- **Exercise**
Copy the full listing exactly, word for word.
§
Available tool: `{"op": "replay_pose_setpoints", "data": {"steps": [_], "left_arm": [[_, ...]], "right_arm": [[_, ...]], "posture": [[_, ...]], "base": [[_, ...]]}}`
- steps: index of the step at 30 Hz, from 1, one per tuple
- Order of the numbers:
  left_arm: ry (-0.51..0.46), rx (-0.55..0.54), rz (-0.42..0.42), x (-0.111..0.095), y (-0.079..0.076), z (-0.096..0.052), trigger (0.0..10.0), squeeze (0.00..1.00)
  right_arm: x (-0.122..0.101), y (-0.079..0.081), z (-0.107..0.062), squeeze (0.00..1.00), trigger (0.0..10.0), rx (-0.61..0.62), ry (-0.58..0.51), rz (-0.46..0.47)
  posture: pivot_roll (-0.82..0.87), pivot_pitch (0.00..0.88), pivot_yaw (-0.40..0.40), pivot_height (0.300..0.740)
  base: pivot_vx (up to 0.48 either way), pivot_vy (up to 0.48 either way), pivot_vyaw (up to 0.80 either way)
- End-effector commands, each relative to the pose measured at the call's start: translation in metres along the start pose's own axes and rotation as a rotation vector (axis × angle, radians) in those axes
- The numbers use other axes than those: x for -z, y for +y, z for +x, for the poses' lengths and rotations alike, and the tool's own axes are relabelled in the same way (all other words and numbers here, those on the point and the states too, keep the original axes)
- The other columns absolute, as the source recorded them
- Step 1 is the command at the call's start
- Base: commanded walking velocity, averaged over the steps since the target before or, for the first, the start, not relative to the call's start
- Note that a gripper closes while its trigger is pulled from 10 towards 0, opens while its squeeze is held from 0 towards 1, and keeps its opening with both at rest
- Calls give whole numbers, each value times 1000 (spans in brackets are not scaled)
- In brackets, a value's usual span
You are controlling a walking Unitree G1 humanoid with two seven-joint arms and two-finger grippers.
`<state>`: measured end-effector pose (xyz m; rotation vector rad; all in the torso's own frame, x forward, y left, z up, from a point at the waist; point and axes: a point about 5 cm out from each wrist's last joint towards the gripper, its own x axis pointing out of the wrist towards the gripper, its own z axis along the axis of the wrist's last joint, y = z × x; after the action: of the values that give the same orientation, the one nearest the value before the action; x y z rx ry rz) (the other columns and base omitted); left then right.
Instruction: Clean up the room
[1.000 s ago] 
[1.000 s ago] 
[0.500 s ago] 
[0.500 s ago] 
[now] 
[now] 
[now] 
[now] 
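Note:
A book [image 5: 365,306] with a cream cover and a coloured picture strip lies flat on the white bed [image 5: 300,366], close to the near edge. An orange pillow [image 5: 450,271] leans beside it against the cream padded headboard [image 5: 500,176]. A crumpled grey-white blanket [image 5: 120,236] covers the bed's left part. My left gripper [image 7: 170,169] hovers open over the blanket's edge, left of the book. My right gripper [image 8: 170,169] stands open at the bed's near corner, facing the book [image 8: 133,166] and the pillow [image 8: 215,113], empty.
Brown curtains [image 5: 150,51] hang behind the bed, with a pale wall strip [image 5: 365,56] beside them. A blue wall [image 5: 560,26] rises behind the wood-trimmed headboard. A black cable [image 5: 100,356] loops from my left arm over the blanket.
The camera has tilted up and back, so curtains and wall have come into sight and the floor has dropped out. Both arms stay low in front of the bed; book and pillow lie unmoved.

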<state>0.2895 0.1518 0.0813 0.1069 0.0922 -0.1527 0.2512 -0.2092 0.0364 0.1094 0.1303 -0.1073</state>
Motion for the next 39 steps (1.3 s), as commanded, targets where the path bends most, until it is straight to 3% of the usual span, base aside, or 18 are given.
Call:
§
- **Problem solution**
Available tool: `{"op": "replay_pose_setpoints", "data": {"steps": [_], "left_arm": [[_, ...]], "right_arm": [[_, ...]], "posture": [[_, ...]], "base": [[_, ...]]}}`
- steps: index of the step at 30 Hz, from 1, one per tuple
- Order of the numbers:
  left_arm: ry (-0.51..0.46), rx (-0.55..0.54), rz (-0.42..0.42), x (-0.111..0.095), y (-0.079..0.076), z (-0.096..0.052), trigger (0.0..10.0), squeeze (0.00..1.00)
  right_arm: x (-0.122..0.101), y (-0.079..0.081), z (-0.107..0.062), squeeze (0.00..1.00), trigger (0.0..10.0), rx (-0.61..0.62), ry (-0.58..0.51), rz (-0.46..0.47)
  posture: pivot_roll (-0.82..0.87), pivot_pitch (0.00..0.88), pivot_yaw (-0.40..0.40), pivot_height (0.300..0.740)
  base: pivot_vx (up to 0.48 either way), pivot_vy (up to 0.48 either way), pivot_vyaw (up to 0.80 either way)
- End-effector commands, each relative to the pose measured at the call's start: translation in metres along the start pose's own axes and rotation as a rotation vector (axis × angle, radians) in those axes
- The numbers use other axes than those: x for -z, y for +y, z for +x, for the poses' lengths and rotations alike, and the tool's own axes are relabelled in the same way (all other words and numbers here, those on the point and the states too, keep the original axes)
- The other columns absolute, as the source recorded them
- Step 1 is the command at the call's start
- Base: commanded walking velocity, averaged over the steps since the target before or, for the first, the start, not relative to the call's start
- Note that a gripper closes while its trigger is pulled from 10 towards 0, opens while its squeeze is held from 0 towards 1, and keeps its opening with both at rest
- Calls give whole numbers, each value times 1000 (spans in brackets are not scaled)
- In brackets, a value's usual span
You are controlling a walking Unitree G1 humanoid with two seven-joint arms and two-finger grippers.
`<state>`: measured end-effector pose (xyz m; rotation vector rad; all in the torso's own frame, x forward, y left, z up, from a point at the waist; point and axes: a point about 5 cm out from each wrist's last joint towards the gripper, its own x axis pointing out of the wrist towards the gripper, its own z axis along the axis of the wrist's last joint, y = z × x; after the action: of the values that give the same orientation, the one nearest the value before the action; x y z rx ry rz) (the other columns and base omitted); left then right.
Instruction: Clean up the room
[1.000 s ago] 
[1.000 s ago] 
[0.500 s ago] 
[0.500 s ago] 
[now] 
[now] 
[now] 
[now] 
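Note:
A book [image 5: 365,306] with a cream cover and a coloured picture strip lies flat on the white bed [image 5: 300,366], close to the near edge. An orange pillow [image 5: 450,271] leans beside it against the cream padded headboard [image 5: 500,176]. A crumpled grey-white blanket [image 5: 120,236] covers the bed's left part. My left gripper [image 7: 170,169] hovers open over the blanket's edge, left of the book. My right gripper [image 8: 170,169] stands open at the bed's near corner, facing the book [image 8: 133,166] and the pillow [image 8: 215,113], empty.
Brown curtains [image 5: 150,51] hang behind the bed, with a pale wall strip [image 5: 365,56] beside them. A blue wall [image 5: 560,26] rises behind the wood-trimmed headboard. A black cable [image 5: 100,356] loops from my left arm over the blanket.
The camera has tilted up and back, so curtains and wall have come into sight and the floor has dropped out. Both arms stay low in front of the bed; book and pillow lie unmoved.
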
<state>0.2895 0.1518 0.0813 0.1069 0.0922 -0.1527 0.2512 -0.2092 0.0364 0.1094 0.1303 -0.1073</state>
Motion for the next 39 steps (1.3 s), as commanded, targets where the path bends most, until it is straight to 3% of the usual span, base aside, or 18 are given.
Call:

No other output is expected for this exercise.